Cuando logramos “meter” a nuestros alumnos en el presente, en el ahora, son capaces de saborear los logros que este tiempo les permite. ¿Qué se consigue en el presente? Logros en apariencia sencillos, pequeños y ordinarios, pero asibles. Lo importante es que se tenga la posibilidad de poseerlos, de hacerlos propios. Miguel Ángel Martí afirma: “Vivir ilusionadamente consiste, entre otras muchas cosas, en poner nuestras ilusiones al alcance de nuestras posibilidades”.
El docente tiene, además, su condición de líder para revertir el presente y abrirse con seguridad a la conquista del futuro. Entregar las cosas contempladas y demostrar que lo pequeño es hermoso en materia educativa, será posible si las acompaña con un efectivo liderazgo, que parte del saber y de reconocerse como conductor calificado.
Por último, el crecimiento personal es la condición que marca la misión del líder. Aquél contribuye mostrando alternativas para que “el otro” (el alumno) se autodetermine a progresar en su desarrollo como persona. Al decir alternativas no sólo se hace referencia a proposiciones razonables o mensajes con contenidos positivos. Apunta a más. Se hace hincapié en el esfuerzo y lucha que libra el líder por crecer él mismo como persona.

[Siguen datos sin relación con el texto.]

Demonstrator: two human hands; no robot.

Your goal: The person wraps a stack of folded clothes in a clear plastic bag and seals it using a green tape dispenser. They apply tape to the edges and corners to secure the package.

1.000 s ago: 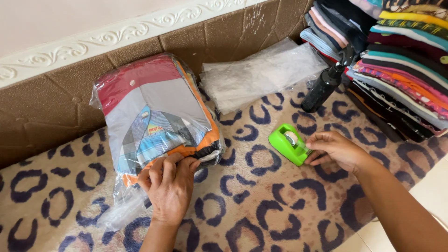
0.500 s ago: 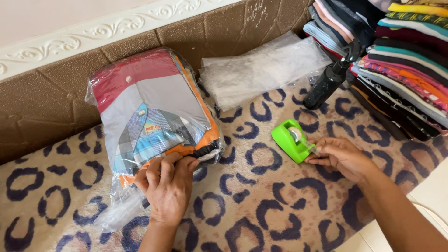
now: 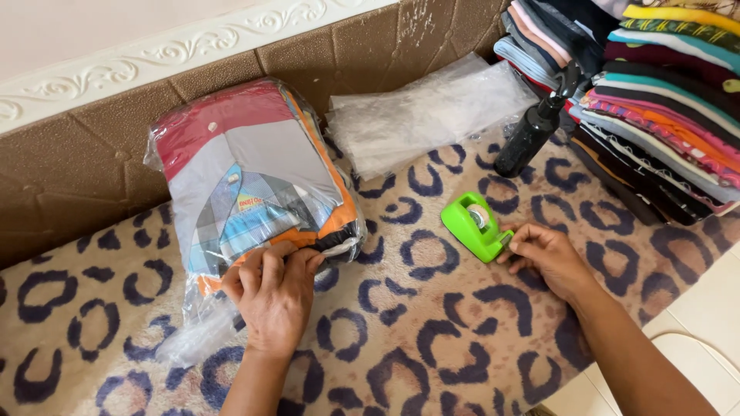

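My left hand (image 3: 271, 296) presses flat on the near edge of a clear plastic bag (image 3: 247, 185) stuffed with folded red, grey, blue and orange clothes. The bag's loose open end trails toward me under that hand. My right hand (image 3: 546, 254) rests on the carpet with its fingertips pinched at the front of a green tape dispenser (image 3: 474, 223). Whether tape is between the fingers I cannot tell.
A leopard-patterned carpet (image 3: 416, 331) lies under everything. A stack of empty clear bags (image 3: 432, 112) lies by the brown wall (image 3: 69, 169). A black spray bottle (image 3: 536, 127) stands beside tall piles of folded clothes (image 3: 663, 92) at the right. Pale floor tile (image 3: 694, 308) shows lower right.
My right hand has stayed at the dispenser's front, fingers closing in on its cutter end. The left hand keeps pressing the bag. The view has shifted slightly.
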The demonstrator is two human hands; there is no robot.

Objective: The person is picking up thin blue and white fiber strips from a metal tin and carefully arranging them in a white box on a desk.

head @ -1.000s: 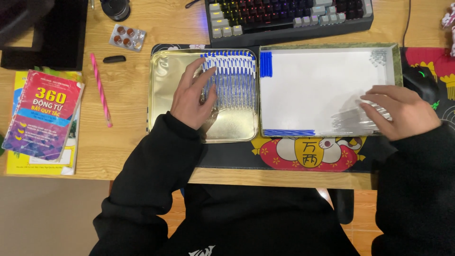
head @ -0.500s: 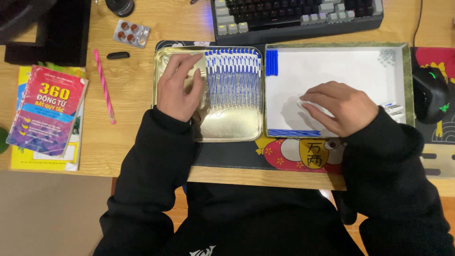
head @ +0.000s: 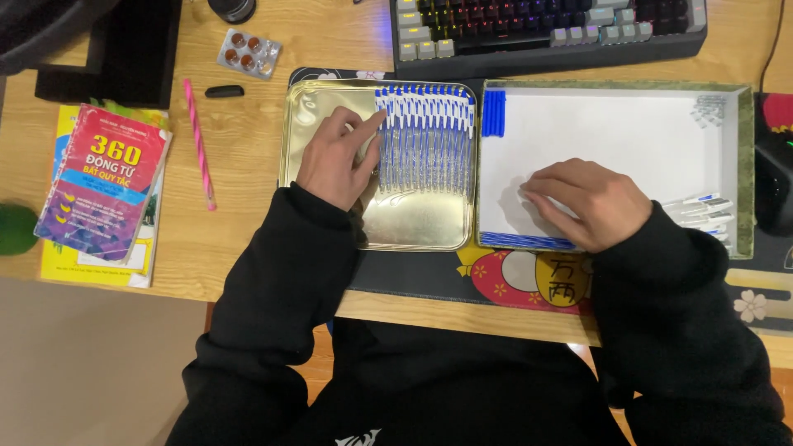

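Note:
A gold metal tray [head: 330, 107] holds a neat row of white pens with blue caps [head: 425, 136]. My left hand [head: 334, 157] lies in the tray, its fingertips touching the left end of that row and holding nothing. To the right stands a white shallow box [head: 611, 124]. My right hand [head: 586, 202] rests on its floor, fingers curled over a pale pen that is mostly hidden. A strip of blue parts [head: 529, 241] lines the box's near edge just under this hand. Blue caps [head: 493, 111] are stacked at the box's top left.
Loose white pens [head: 702, 211] lie at the box's right side. A keyboard [head: 545, 33] sits behind both containers, and a mouse [head: 772, 186] lies at the right. On the left are books [head: 103, 186], a pink pencil [head: 198, 140] and a pill blister [head: 248, 51].
My right hand slid from the loose pens at the box's right side to its lower left. My left hand shifted slightly left, fingertips now at the end of the pen row.

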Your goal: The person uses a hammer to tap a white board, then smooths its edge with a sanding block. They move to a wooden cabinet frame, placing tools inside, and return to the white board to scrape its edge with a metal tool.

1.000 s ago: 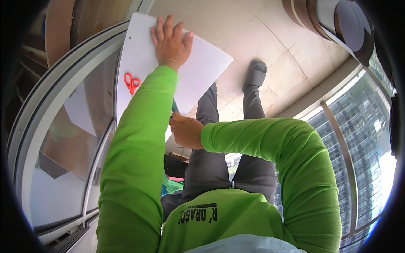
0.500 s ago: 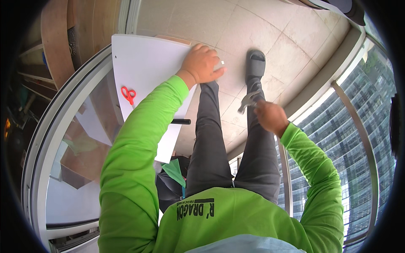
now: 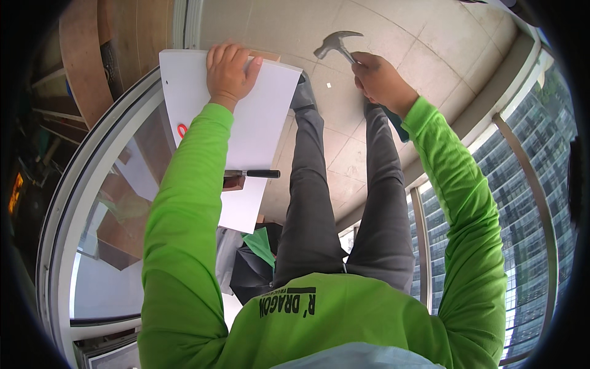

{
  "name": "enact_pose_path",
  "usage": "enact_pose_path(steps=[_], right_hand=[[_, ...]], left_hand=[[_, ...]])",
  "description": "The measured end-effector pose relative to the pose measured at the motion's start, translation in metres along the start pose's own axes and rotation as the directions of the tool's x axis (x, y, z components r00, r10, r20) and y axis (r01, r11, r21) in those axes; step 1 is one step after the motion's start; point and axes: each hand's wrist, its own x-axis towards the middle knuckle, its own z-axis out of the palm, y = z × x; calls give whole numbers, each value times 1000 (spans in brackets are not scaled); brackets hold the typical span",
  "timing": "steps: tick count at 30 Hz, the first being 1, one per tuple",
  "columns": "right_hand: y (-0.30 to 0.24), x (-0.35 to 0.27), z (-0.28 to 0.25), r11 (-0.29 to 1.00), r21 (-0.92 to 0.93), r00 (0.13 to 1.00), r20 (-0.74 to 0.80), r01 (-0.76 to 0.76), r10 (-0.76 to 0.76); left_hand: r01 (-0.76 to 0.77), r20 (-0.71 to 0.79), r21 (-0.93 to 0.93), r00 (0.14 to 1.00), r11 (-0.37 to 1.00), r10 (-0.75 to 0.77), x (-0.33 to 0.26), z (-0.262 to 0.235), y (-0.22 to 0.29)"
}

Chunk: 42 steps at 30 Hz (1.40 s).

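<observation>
A white board point(image 3: 264, 104) lies in front of me on the left. My left hand point(image 3: 228, 77) rests on its far part, fingers reaching over the far edge and thumb apart. Red-handled scissors point(image 3: 182, 130) lie on the board, mostly covered by my left sleeve. Closer to me, a black-handled tool point(image 3: 264, 174) sticks out past the board's right edge; my sleeve hides its other end. My right hand point(image 3: 378, 80) is closed round the handle of a claw hammer point(image 3: 337, 43), raised above the floor with its metal head pointing away and left.
Pale floor tiles point(image 3: 276, 31) carry a small white square point(image 3: 329, 85). My legs and slippers stand right of the board. Curved framed glass point(image 3: 86, 141) is on the left; a window with metal bars point(image 3: 522, 154) is on the right. A green cloth point(image 3: 258, 246) lies near my left leg.
My left hand has shifted left along the board from its far right corner. My right hand has lifted the hammer farther away from me. My sleeve now covers more of the scissors.
</observation>
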Motion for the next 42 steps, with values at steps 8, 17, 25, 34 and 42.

El desarrollo personal, al adquirir virtudes o corregir defectos, incide en la calidad de los aportes y en la percepción real y comprensiva de los demás. El propio movimiento por ser mejores se convierte en patrimonio personal que, como hecho experimentado, se torna en actitud de servicio: procurar siempre que el alumno sea mejor que uno. Servir es proponerse como medio para que los estudiantes logren sus fines. He aquí la grandeza del verdadero líder: el que inspira, motiva y mueve conciencias. Su tarea más importante será la formación de las nuevas generaciones y a partir de ella, la trascendencia del maestro estará garantizada.